WHAT IS BEING ASKED: Take each line in the entries below that holds "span" and show it.

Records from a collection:
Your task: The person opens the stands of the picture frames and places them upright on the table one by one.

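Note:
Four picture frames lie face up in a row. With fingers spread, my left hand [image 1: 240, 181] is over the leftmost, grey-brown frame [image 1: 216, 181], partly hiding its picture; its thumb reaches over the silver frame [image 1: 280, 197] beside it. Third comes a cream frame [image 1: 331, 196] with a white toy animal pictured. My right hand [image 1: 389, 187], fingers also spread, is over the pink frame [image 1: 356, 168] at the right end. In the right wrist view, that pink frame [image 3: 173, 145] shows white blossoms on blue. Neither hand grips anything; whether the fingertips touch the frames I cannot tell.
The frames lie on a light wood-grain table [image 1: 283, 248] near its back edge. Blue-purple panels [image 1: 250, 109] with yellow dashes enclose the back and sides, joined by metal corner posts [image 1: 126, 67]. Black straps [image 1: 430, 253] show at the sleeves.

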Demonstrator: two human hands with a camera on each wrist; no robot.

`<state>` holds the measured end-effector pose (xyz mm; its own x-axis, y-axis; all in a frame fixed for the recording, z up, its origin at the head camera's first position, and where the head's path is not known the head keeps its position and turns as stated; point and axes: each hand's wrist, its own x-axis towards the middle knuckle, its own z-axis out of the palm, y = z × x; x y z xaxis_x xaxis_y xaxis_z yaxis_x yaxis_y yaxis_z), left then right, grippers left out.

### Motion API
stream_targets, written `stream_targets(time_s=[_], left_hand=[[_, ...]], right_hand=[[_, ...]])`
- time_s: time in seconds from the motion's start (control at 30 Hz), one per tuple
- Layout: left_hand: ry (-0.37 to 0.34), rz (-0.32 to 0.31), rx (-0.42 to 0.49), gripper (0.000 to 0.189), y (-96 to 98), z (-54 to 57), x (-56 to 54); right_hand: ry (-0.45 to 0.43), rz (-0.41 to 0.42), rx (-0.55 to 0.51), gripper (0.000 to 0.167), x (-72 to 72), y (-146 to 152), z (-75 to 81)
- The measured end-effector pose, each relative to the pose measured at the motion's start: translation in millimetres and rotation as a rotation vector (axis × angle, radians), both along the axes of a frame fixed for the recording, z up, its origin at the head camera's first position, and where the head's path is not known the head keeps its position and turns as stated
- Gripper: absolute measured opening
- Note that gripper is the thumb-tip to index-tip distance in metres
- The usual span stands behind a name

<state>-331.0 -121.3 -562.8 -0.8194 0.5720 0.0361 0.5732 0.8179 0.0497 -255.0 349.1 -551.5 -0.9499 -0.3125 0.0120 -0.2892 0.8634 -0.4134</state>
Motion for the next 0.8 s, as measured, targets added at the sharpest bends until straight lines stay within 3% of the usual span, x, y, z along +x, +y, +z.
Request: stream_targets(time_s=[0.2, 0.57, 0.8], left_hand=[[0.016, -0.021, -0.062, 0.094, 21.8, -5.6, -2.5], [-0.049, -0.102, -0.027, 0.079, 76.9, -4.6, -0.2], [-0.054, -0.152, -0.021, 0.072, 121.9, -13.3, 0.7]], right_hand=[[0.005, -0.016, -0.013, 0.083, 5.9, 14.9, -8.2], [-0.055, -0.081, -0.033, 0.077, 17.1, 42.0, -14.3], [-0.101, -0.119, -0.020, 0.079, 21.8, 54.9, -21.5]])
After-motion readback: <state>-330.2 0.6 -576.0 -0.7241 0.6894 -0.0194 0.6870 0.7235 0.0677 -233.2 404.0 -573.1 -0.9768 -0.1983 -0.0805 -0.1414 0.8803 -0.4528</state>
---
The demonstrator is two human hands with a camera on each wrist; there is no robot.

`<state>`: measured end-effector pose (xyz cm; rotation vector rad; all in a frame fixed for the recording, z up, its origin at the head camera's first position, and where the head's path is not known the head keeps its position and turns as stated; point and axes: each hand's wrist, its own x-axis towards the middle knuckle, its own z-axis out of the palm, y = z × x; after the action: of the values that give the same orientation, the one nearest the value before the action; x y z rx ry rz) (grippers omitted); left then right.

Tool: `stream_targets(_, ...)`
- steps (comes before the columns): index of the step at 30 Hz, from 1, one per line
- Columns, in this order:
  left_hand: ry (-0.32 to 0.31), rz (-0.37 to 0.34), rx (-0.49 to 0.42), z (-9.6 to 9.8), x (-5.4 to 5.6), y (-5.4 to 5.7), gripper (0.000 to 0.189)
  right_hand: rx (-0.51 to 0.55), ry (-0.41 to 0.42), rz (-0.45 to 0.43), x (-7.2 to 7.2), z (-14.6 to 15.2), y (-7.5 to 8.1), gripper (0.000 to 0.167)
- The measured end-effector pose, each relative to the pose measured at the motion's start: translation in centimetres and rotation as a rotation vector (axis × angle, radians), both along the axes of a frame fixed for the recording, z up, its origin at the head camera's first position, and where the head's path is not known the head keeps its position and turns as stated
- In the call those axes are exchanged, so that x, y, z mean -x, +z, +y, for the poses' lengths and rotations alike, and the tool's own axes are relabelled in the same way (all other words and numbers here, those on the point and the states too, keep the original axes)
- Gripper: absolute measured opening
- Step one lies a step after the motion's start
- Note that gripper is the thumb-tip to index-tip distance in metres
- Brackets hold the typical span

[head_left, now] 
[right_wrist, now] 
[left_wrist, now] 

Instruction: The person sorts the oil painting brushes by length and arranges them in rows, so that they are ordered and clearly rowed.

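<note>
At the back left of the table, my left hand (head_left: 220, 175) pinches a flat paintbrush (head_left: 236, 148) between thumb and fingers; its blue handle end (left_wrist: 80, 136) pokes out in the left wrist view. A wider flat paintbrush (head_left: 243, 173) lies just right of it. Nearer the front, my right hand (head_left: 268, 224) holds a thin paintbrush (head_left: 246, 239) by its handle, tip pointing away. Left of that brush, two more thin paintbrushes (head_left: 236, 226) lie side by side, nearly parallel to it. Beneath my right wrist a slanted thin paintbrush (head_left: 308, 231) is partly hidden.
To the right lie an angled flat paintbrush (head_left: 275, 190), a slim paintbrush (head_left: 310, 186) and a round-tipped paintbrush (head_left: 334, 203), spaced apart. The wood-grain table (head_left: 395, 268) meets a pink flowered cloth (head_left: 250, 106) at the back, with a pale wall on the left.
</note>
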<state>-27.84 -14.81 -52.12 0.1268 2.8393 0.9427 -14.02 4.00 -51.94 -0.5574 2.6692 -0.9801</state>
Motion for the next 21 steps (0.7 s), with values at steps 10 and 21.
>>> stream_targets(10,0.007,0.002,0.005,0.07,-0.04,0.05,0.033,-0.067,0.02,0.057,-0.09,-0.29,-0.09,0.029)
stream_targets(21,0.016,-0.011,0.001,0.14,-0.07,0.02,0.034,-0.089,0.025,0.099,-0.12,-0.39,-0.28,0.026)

TASK RESPONSE:
- The usual span stands behind a name
Motion for the next 0.8 s, as measured, targets added at the sharpest bends until straight lines stay within 3% of the usual span, x, y, z along +x, +y, +z.
- Brackets hold the typical span

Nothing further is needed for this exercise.